Azure Cosmos DB (SQL API)

Detailed information on the Azure Cosmos DB (SQL API) state store component

Component format

To setup Azure Cosmos DB state store create a component of type state.azure.cosmosdb. See this guide on how to create and apply a state store configuration.

  1. apiVersion: dapr.io/v1alpha1
  2. kind: Component
  3. metadata:
  4. name: <NAME>
  5. spec:
  6. type: state.azure.cosmosdb
  7. version: v1
  8. metadata:
  9. - name: url
  10. value: <REPLACE-WITH-URL>
  11. - name: masterKey
  12. value: <REPLACE-WITH-MASTER-KEY>
  13. - name: database
  14. value: <REPLACE-WITH-DATABASE>
  15. - name: collection
  16. value: <REPLACE-WITH-COLLECTION>

Warning

The above example uses secrets as plain strings. It is recommended to use a secret store for the secrets as described here.
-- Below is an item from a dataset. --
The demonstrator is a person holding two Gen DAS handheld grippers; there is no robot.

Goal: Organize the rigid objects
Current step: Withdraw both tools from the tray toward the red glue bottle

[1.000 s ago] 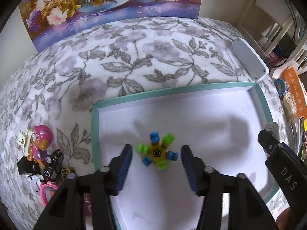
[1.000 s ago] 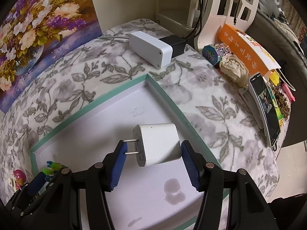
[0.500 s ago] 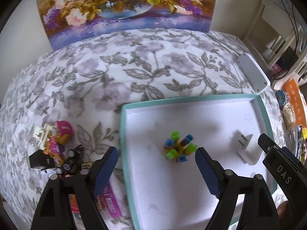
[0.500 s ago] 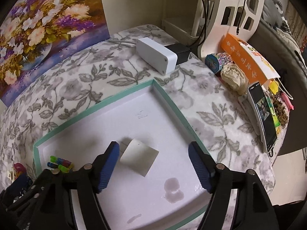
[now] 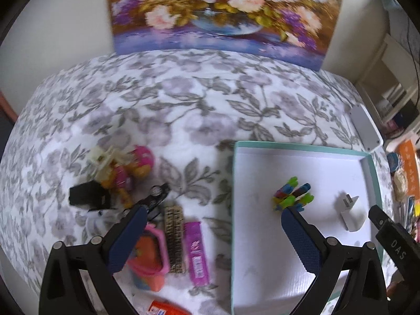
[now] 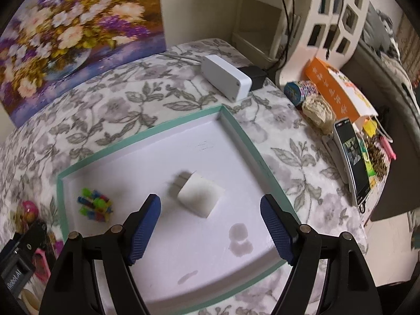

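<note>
A white tray with a teal rim [image 5: 296, 145] [image 6: 244, 136] lies on the floral cloth. Inside it rest a colourful block toy [image 5: 292, 194] [image 6: 95, 204] and a white plug charger [image 5: 350, 211] [image 6: 200, 197]. My left gripper [image 5: 214, 216] is open above the tray's left rim, nothing between its fingers. My right gripper [image 6: 210, 204] is open just in front of the charger, empty. Left of the tray sits a pile: a pink toy figure [image 5: 131, 169], a black box [image 5: 88, 195], a pink frame [image 5: 155, 252], a brown comb-like strip [image 5: 174, 239] and a magenta packet [image 5: 197, 252].
A white box [image 6: 225, 76] and black adapter [image 6: 254, 77] stand behind the tray. An orange carton [image 6: 338, 92], a phone [image 6: 353, 157] and small clutter line the right edge. A flower painting [image 5: 223, 13] leans on the wall. The other gripper's body [image 5: 393, 239] shows at right.
The right gripper let go of the charger, which now lies in the tray, and backed off. The left gripper opened wider and swung left toward the toy pile.
</note>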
If you wish to use Cosmos DB as an actor store, append the following to the yaml.

  1. - name: actorStateStore
  2. value: "true"

Spec metadata fields

FieldRequiredDetailsExample
urlYThe Cosmos DB urlhttps://******.documents.azure.com:443/.
masterKeyY*The key to authenticate to the Cosmos DB account. Only required when not using Microsoft Entra ID authentication.“key”
databaseYThe name of the database“db”
collectionYThe name of the collection (container)“collection”
actorStateStoreNConsider this state store for actors. Defaults to “false”“true”, “false”

Microsoft Entra ID authentication

The Azure Cosmos DB state store component supports authentication using all Microsoft Entra ID mechanisms. For further information and the relevant component metadata fields to provide depending on the choice of Microsoft Entra ID authentication mechanism, see the docs for authenticating to Azure.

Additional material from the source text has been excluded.